Our Company has complied with all the applicable health & Safety standards, environment laws and labour laws and has been taking all necessary measures to protect the environment and provide workers a safe work environment. Our Company is committed for continual improvement in Health & Safety as well as Environmental performance by involving all the employees to provide a Safe & healthy work environment to all its employees

DISCLOSURE AS PER SEXUAL HARASSMENT OF WOMEN AT WORK PLACE (PREVENTION, PROHIBITION AND REDRESSAL) ACT, 2013

The Company has adopted a policy against sexual harassment in line with the provisions of Sexual Harassment of Women at Workplace (Prevention, Prohibition and Redressal) Act, 2013 and the rules framed there under.

During the financial year 2022-23, the Company has not received any complaint on sexual harassment and hence no complaints remain pending as on 31st March, 2023.

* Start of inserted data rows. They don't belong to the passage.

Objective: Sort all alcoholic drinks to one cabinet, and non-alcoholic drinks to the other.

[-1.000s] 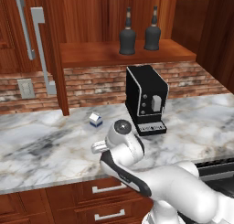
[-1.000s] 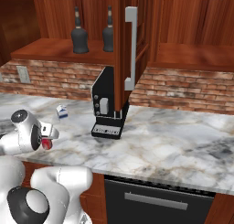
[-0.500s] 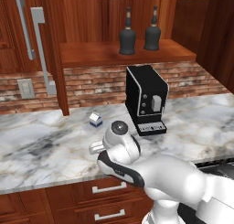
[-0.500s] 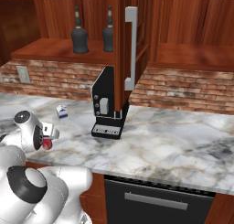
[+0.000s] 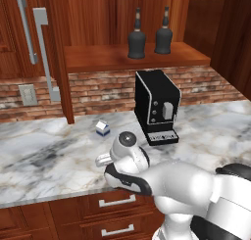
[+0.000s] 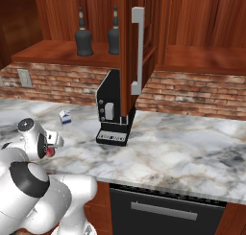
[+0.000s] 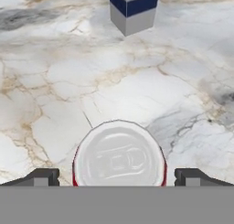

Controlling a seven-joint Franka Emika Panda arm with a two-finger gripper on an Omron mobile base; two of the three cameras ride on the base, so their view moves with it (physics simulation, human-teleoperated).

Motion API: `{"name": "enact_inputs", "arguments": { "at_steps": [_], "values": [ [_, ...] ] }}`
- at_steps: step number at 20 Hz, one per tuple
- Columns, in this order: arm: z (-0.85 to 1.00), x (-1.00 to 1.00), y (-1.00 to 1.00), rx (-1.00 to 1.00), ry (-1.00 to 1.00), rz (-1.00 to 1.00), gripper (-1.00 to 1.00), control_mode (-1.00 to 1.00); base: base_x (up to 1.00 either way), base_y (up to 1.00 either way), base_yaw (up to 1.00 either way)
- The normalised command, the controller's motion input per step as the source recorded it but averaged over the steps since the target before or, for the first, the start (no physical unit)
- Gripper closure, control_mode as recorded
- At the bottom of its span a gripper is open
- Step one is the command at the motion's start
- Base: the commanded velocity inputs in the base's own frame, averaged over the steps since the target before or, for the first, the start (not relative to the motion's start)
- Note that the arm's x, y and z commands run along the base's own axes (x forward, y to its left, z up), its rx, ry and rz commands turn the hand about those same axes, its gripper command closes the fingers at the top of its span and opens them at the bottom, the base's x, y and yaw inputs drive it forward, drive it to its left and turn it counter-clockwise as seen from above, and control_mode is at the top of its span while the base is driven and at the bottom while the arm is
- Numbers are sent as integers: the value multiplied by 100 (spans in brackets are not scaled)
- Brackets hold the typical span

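Hand view: we look straight down on the red soda can (image 7: 119, 154), its silver top between the two dark finger tips. The gripper (image 7: 117, 177) has its jaws wide apart, one tip on each side of the can and clear of it; nothing is held. Beyond the can, apart from it on the marble counter (image 7: 55, 81), stands the white-and-blue milk carton (image 7: 133, 9).

Left base view: we see the carton (image 5: 102, 128) upright on the counter (image 5: 44, 156), left of the black coffee machine (image 5: 157, 106). The two dark bottles (image 5: 137, 38) (image 5: 163, 34) stand side by side on the open cabinet shelf (image 5: 98, 58) above the machine. The open cabinet door (image 5: 51, 53) with its grey bar handle hangs at left.

Right base view: we note the bottles (image 6: 84, 36) (image 6: 114, 34) on the same shelf, the carton (image 6: 65, 117) on the counter, and a sliver of the red can (image 6: 50, 151) below the white wrist. A second open cabinet (image 6: 206, 56) lies to the right.
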Motion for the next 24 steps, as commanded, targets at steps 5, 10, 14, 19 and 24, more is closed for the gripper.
{"name": "enact_inputs", "arguments": {
  "at_steps": [5,10,14,19,24],
  "values": [
    [-7,10,0,0,0,0,100,-100,0,0,0],
    [-3,13,0,0,0,0,100,-100,0,0,0],
    [14,0,-4,2,1,0,100,-100,0,0,0],
    [26,-3,0,0,6,0,100,-100,0,0,0],
    [48,-15,0,0,0,-1,100,-100,0,0,0]
  ]
}}
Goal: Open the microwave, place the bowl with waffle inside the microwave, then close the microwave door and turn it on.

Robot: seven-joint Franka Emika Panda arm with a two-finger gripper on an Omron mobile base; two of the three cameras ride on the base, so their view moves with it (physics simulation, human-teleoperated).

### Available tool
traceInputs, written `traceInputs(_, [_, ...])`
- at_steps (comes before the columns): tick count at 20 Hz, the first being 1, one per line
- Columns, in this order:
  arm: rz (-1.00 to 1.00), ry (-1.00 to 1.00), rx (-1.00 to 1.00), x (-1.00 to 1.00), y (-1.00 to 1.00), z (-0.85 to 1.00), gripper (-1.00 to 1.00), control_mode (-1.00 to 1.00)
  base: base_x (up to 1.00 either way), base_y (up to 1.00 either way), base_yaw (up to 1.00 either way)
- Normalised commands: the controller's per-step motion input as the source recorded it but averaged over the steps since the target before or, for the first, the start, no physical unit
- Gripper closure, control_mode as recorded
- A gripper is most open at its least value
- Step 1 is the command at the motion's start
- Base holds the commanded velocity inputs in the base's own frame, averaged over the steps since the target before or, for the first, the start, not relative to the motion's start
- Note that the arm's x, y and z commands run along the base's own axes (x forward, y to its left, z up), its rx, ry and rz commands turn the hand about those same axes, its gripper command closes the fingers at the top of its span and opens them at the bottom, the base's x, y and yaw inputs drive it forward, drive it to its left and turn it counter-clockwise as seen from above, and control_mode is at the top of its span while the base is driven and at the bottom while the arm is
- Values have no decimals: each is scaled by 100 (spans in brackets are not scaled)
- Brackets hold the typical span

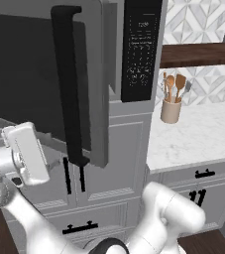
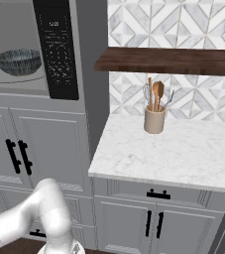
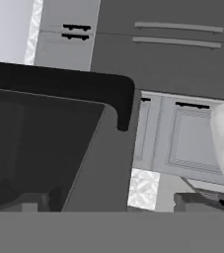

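While the microwave door (image 1: 44, 79) is standing partly swung out at the left, its black bar handle (image 1: 69, 84) facing outward, the bowl (image 2: 18, 60) is sitting inside the microwave (image 2: 29, 49) cavity, left of the keypad strip (image 2: 58, 47). Whether the gripper's fingers are apart is impossible to tell.

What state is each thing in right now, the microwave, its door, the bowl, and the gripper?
microwave: cavity exposed, keypad strip dark.
microwave door: swung open, not yet closed.
bowl: upright inside the microwave on the turntable; its contents can't be made out.
gripper: close behind the door's handle, open or shut can't be told.
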Motion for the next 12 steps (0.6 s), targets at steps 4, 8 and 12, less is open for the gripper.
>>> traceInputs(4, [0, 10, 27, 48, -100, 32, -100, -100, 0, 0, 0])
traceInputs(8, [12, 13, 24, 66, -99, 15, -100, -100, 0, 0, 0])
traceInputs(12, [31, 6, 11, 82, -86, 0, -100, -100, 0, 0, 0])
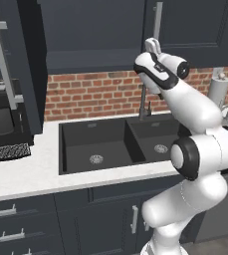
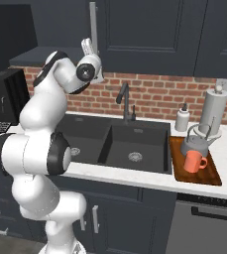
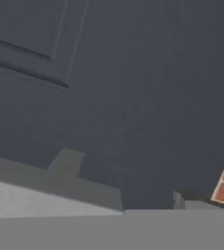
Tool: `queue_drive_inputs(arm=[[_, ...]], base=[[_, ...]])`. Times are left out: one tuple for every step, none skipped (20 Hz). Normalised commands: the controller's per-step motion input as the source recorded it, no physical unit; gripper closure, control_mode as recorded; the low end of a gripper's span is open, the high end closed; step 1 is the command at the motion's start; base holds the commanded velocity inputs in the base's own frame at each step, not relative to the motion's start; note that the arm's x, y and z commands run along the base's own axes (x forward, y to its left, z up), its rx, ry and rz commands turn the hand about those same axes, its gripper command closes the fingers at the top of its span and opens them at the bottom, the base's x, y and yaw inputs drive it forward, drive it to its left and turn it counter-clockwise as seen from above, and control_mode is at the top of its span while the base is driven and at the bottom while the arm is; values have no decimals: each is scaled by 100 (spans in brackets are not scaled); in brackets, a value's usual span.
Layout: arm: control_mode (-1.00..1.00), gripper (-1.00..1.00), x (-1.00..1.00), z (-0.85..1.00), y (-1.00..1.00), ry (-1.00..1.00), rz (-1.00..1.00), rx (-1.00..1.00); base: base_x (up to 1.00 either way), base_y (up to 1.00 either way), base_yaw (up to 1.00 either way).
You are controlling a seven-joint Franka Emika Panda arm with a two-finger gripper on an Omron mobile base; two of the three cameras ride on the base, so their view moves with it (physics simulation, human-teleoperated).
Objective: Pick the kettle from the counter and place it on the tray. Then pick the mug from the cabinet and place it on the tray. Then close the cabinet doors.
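Cabinet door (image 2: 149, 34) right before the hand (image 2: 88, 47), hand spread wide, grasping nothing, beside silver bar handle (image 2: 92, 22)

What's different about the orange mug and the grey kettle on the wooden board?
The mug is orange-red; the kettle is grey metal. The mug is smaller and a plain cylinder, while the kettle is squat and wider. The mug's handle sticks out from its side; the kettle's thin handle arches over its top. The mug stands nearer the counter's front edge, the kettle behind it. Both stand upright on the brown wooden tray.
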Motion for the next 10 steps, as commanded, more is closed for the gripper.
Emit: queue_drive_inputs(arm=[[-100,-100,69,0,10,5,3,0],[-100,-100,72,0,11,7,3,0],[-100,-100,73,-2,14,7,3,0],[-100,-100,74,-6,16,7,2,0],[-100,-100,76,-16,20,7,1,0],[-100,-100,76,-21,24,8,1,0],[-100,-100,74,-31,29,8,0,0],[-100,-100,71,-41,39,9,0,0],[-100,-100,61,-46,44,8,0,0],[-100,-100,57,-47,49,9,0,-2]], base=[[0,0,0],[0,0,0],[0,0,0],[0,0,0],[0,0,0],[0,0,0],[0,0,0],[0,0,0],[0,0,0],[0,0,0]])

CONSERVATION OF ENERGY, TECHNOLOGY ABSORPTION AND FOREIGN EXCHANGE EARNINGS AND OUTGO

Information in accordance with the provisions of Section 134(3)(m) of the Companies Act, 2013 regarding Conservation of Energy, Technology Absorption and Foreign Exchange Earnings and Outgo is not applicable as the Company did not have any manufacturing facility during the period under consideration. There were no foreign exchange earnings/ outgo during the period.

ACKNOWLEDGEMENT

Your Directors acknowledge with gratitude the assistance, cooperation and support received by the Company from Banks, Statutory/ Govt. Bodies, Customers and Shareholders of the Company.